Il movimento informale nel mondo – didascalie ai quadri in mostra
by Emanuele Leone Emblema
Shozo Shimamoto (Osaka, 1928)
The leading figure, together with Kazuo Shiraga, and one of the most long-lived members, of the Japanese Gutai movement, the “avant-garde under the sky”. He was the first pupil of the group’s founder, Jiro Yoshihara. All his painting is based on performance and the dynamicity of the colour, which unites the unpredictability and immediacy of the gesture with a profound and extenuating preparatory study. Like other representatives of Gutai, Shimamoto combines a rebel spirit with an equally deeply rooted deference for the Eastern Tradition, especially that inspired by Zen and Shinto.
Yasuo Sumi (Itami, 1925)
The grand old man of the Gutai movement. He has participated in all the exhibitions held by the group, developing a personal and very lyrical style. He is the most Japanese member of the movement by character and attitude. His name, Sumi, means ink, and in fact the liquid colour used by this artist, even if thrown on the canvas without apparent designs, is rendered dynamic and managed by successive interventions. Sumi almost always uses a special spatula borrowed from the art of the Keresansui, the gravel garden of Zen monks, thus modulating the movement and rhythm of the painting with asymmetric relations.
Emilio Vedova (Venice, 1919-2006)
A prominent member of the Italian Informal movement, Vedova distinguishes himself by his tormented gestural style and great executive dynamism. His sign is black and violent by definition. His famous cycle titled “Plurimi” is an attempt to create an unstable work of art that may be manipulated, with a very accentuated spatial and environmental dimension. Vedova’s gesture is nervous and introverted, at least as much as his world. While widely acclaimed, he spent his whole life without almost ever leaving Venice. He has been a committed intellectual, even if his positions have been quite contradictory.
Giulio Turcato (Mantua, 1912-Rome, 1995)
An eclectic personality and a very sensible painter, he participated in the resistance movement in Northern Italy, later moving to Rome where he became part of the art and film milieu. Turcato’s paintings cover the whole spectrum of the research of the Informal movement: the sign of Oriental derivation, the gesture that is almost always cool and rarefied, the deeply rooted political commitment. But what intrigues him is above all the texture, especially in its luminist and chromatic aspects. “Changing” and “Foam rubbers” are among his best known works, made from a complex, but never suffocating, composition of mixed media.

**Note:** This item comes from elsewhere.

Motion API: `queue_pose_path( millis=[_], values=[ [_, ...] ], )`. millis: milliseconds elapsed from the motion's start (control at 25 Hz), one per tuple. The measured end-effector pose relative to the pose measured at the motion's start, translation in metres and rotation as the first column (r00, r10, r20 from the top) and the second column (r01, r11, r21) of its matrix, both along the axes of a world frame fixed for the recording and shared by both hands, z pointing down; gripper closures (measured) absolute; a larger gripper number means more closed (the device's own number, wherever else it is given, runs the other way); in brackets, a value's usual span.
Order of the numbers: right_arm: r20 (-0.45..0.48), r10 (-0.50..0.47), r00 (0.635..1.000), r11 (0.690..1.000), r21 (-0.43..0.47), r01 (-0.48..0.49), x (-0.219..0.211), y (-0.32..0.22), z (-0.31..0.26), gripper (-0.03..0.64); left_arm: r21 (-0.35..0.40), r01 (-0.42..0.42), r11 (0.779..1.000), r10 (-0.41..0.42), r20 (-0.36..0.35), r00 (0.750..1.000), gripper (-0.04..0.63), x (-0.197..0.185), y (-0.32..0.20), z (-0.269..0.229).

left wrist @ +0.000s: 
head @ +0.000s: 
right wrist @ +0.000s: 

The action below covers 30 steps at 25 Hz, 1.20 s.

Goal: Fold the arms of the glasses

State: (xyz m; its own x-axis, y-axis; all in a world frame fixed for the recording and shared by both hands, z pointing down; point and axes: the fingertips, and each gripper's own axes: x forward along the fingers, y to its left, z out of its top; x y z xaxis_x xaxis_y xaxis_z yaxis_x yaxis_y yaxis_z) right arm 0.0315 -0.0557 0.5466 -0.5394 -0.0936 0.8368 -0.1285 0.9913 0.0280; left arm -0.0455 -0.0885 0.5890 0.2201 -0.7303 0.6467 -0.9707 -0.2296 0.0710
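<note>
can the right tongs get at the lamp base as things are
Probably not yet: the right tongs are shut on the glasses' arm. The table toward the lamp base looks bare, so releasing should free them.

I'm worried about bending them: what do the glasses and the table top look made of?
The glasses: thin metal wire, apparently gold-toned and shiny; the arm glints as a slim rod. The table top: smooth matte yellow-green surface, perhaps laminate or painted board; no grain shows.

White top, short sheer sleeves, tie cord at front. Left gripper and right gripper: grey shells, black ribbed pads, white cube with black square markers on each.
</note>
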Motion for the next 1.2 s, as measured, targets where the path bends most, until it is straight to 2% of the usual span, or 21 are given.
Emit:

Salvatore Emblema (Terzigno, 1929-2006)
Informal by choice rather than by intents. Even if somewhat younger, he participated in the Venice Biennial of 1982 together with Vedova and Turcato. His greatest interest was the relationship between painting, light and environmental space. However, he did not exclude the gestural datum which on several occasions, and for various purposes, appeared in his research. His name is closely linked to the concepts of transparency and decomposition. An action which enables Emblema to replace the luminist effect of the colour with the real capacity of the painting to absorb and restore the physical light.
Georges Mathieu (Boulogne-sur-Mer, 1921)
Mathieu is, thanks to his long career, by now considered a true national monument in France. He is just as refined, cultured and elegant outside his atelier as he is aggressive, hyperkinetic and apodictic in front of the canvas. He is the artist-symbol of Tachisme, but also the European with closest bonds to the Japanese culture. His painting, clear and uncontrollable, signic and gestural, is characterized by a centrifugal movement and for the brazen and flaunted physicality. Together with Jackson Pollock, Mathieu has been one of the artists who has best exploited the media, and that of television in particular, to document his performances.